◆ Task prompt
Please return the listing below from the line with "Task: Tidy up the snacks" through its last line, exactly, and include nothing else.

########

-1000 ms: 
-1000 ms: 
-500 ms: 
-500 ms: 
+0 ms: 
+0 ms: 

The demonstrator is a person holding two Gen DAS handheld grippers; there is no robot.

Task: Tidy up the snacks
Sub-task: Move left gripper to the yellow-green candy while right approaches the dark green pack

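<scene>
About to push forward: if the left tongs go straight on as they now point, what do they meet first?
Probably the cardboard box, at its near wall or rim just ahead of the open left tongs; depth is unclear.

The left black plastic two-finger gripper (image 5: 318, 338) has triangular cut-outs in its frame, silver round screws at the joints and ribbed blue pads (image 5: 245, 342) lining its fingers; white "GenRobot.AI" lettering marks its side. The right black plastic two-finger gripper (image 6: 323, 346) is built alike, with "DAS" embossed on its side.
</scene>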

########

◆ Response box
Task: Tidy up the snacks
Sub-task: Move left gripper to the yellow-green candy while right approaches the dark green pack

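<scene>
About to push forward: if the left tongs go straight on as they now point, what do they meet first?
Probably the cardboard box, at its near wall or rim just ahead of the open left tongs; depth is unclear.

The left black plastic two-finger gripper (image 5: 318, 338) has triangular cut-outs in its frame, silver round screws at the joints and ribbed blue pads (image 5: 245, 342) lining its fingers; white "GenRobot.AI" lettering marks its side. The right black plastic two-finger gripper (image 6: 323, 346) is built alike, with "DAS" embossed on its side.
</scene>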

This exercise is now done.